Colour Theory for Watercolour Painters

Colour Theory For Watercolour Painters

Understanding colour theory for watercolours is important when you wish to learn the art of watercolour painting. If you have a flair for creating beautiful images, mastering the skill of using colour and texture will help you achieve the desired result.

With a little imagination and a lot of practice it is possible to capture the mood, scene or moment by creating a good work of art. Intelligent use of colours is important. Especially knowing how to create “warm” and “cool” effects.

So here’s what you need to understand about the basics of the colour theory.

What is Colour?

Have you ever observed any object such as a crystal or piece of glass that has caught a spectrum of light when the sun shone through the window? The colours that are reflected have a rainbow effect which contains primary and secondary colours including complimentary colours.

To begin with, it is important to know that all colours are made up of three primary colours – red, blue and yellow. Secondary colours are obtained by mixing any two of the primary colours in equal parts.

For instance, try mixing red with yellow and see what happens.  You will get orange. If you mix red and blue, you will notice that it turns purple and a mix of blue and yellow will result in a green colour. Experiment on paper using your watercolour paints and a wet brush. This practice is useful when you get down to painting on a larger canvas.

A Look At The Colour Wheel And Colour Moods

If you look at a colour wheel, you will understand the concept revolving around the colour theory basics. Red, blue and yellow are the primary colours that are interspersed with the secondary colours as they blend into each other.

When arranging colours on the colour wheel, you will notice that the colours are arranged in a chromatic scale. Harmonious colours are next to each other while contrasting or complementary colours are directly opposite.
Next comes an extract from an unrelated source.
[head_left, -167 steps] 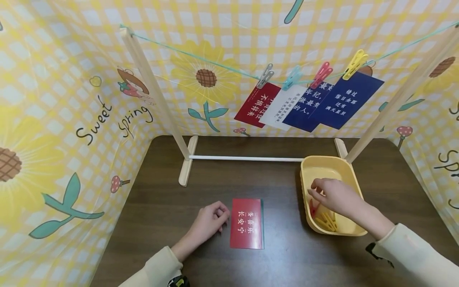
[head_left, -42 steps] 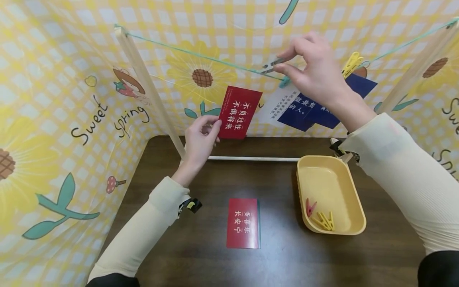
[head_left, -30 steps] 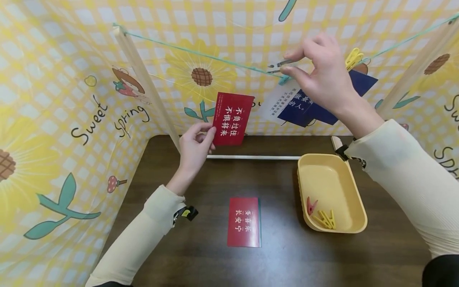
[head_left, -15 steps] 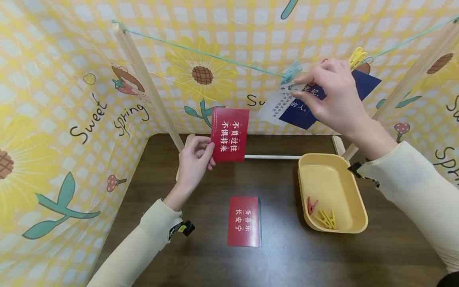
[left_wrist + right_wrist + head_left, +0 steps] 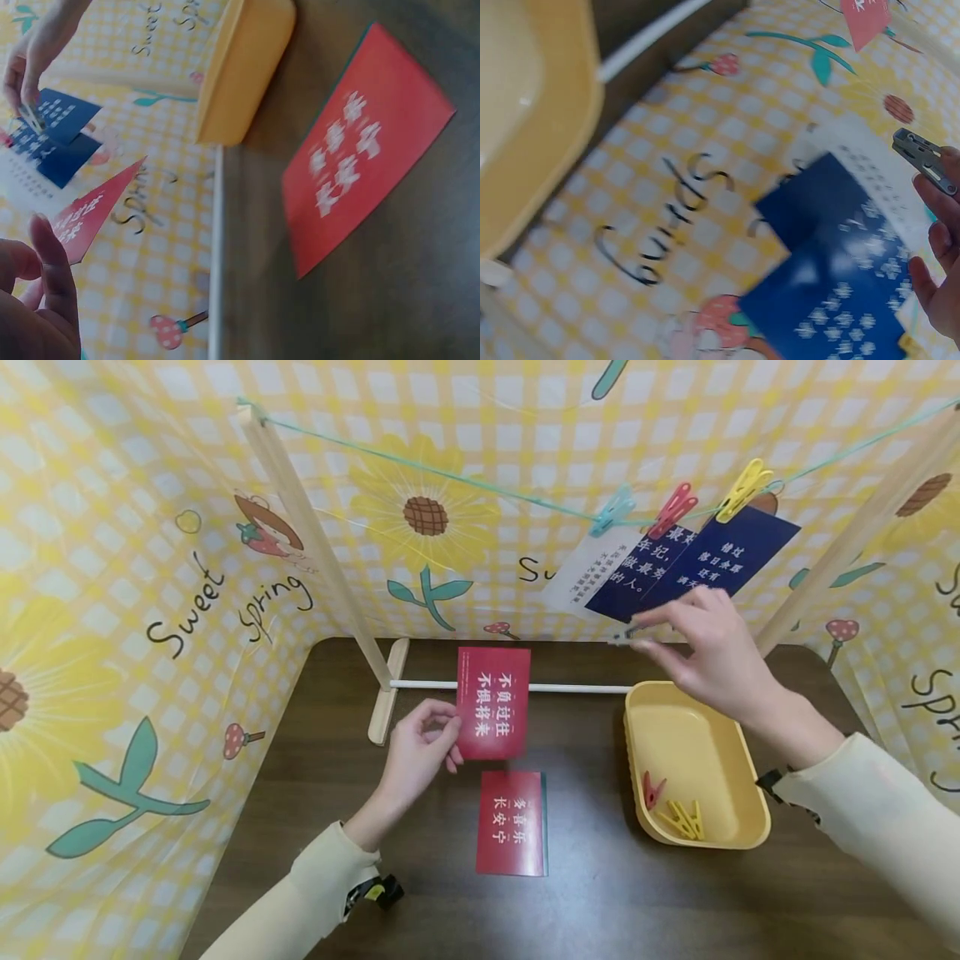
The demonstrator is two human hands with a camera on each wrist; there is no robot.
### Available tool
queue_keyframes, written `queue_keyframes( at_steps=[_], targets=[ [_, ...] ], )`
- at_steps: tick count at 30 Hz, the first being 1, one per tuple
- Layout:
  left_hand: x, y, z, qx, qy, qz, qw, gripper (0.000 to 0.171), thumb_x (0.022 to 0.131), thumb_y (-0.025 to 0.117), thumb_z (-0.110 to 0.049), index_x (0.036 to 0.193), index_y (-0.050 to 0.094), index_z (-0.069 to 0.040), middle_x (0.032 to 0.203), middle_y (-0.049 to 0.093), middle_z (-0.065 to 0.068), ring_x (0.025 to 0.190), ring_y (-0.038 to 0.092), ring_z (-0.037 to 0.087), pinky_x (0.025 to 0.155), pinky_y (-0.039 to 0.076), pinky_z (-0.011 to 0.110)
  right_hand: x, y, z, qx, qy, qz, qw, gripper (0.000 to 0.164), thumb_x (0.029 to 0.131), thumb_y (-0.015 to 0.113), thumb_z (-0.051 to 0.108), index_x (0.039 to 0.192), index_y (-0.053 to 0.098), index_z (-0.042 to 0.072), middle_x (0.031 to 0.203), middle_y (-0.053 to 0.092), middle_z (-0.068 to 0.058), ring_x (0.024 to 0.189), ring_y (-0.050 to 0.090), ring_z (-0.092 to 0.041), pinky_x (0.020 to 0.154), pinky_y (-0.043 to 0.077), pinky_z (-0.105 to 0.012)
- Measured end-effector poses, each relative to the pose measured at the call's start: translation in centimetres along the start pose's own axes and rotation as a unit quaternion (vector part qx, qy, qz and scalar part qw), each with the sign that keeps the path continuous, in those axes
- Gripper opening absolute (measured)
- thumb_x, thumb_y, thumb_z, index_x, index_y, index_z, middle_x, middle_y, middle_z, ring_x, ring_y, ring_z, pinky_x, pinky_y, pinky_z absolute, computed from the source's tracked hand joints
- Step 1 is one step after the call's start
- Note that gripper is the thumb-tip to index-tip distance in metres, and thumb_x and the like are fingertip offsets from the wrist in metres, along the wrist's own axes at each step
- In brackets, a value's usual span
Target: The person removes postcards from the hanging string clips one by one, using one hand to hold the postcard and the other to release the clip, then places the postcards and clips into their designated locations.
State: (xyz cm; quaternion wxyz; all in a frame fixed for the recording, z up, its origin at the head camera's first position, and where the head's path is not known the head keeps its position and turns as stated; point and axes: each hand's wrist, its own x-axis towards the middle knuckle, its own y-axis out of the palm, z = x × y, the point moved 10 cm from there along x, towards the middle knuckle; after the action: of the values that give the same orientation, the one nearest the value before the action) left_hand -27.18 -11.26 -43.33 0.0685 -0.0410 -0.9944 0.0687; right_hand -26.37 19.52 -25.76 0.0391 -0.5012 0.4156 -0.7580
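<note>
My left hand point(image 5: 420, 750) pinches a red card point(image 5: 493, 703) with white writing by its left edge, above the table just behind another red card point(image 5: 510, 823) that lies flat with a green edge showing under it. In my right hand point(image 5: 708, 647) a grey clothespin point(image 5: 922, 157) is pinched between thumb and fingers, in front of the hanging cards and above the back of the yellow basket point(image 5: 693, 739). On the green string point(image 5: 450, 485) hang a white card point(image 5: 588, 572) and blue cards point(image 5: 738, 556), held by a light blue clothespin point(image 5: 613, 512), a red clothespin point(image 5: 672, 512) and a yellow clothespin point(image 5: 745, 491).
A red clothespin point(image 5: 652, 791) and yellow clothespins point(image 5: 682, 820) lie in the basket's near left corner. A wooden post point(image 5: 315, 543) carries the string on the left, another post point(image 5: 847, 539) on the right. A white rod point(image 5: 577, 688) joins their feet. Patterned cloth surrounds the table.
The grey clothespin came off the string and my left hand took the red card it held. Since then the card has moved down toward the table, and the right hand down toward the basket.
</note>
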Motion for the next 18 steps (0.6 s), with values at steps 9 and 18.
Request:
queue_keyframes(
  at_steps=[9, 18],
  targets=[
    [-2.6, 1.6, 3.1, 0.003, -0.065, 0.028, 0.9975, 0.011, 0.099, 0.065, 0.000, 0.108, 0.062, 0.006, 0.093, 0.066, 0.021, 0.050, 0.062, 0.019, 0.047, 0.057, 0.031, -5.5, 1.9, -1.3, 0.004, 0.045, 0.047, 0.998, 0.036, 0.075, 0.086, -0.004, 0.110, 0.074, -0.001, 0.092, 0.072, -0.014, 0.080, 0.050, -0.025, 0.074, 0.035, -0.041],
    [-4.5, 3.1, 5.9, 0.008, -0.106, 0.059, 0.9926, 0.011, 0.100, 0.065, -0.002, 0.109, 0.063, 0.004, 0.095, 0.066, 0.018, 0.051, 0.063, 0.019, 0.048, 0.058, 0.031, -9.0, 3.0, -2.5, 0.001, 0.096, 0.073, 0.993, 0.038, 0.073, 0.087, -0.004, 0.108, 0.073, 0.000, 0.097, 0.077, -0.013, 0.085, 0.058, -0.027, 0.086, 0.043, -0.048]
  ],
)
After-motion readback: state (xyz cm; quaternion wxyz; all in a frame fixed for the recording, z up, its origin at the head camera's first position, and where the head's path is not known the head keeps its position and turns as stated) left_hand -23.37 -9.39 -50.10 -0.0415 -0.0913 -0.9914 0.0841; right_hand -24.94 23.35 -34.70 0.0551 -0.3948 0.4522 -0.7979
For instance red and green, orange and blue and purple and yellow are contrasting colours that can be used to complement a painting.

The colour spectrum can be further broken down into warm and cool colours.

  • Greens, blues and violets are generally considered cool colours whereas red, yellow and orange are fiery and warm.
  • The use of white or black will produce tints or muted shades which can be referred to tones or hues.
  • Texture, shine and pattern affect the appearance of colours. It is therefore important to place colours in relation to others carefully.

To explain the concept further, you will notice that a light colour appears lighter when it is seen against a dark background. On the other hand a dark colour against a light background will seem darker. If you do not want such a striking contrast, all you have to do is use a medium tone to lighten or darken the colours accordingly.

Choosing Colours

If you are a novice at painting, take some time to understand the effect of colours and their relevance when using them to make your painting look realistic. Look around you and observe the objects around you.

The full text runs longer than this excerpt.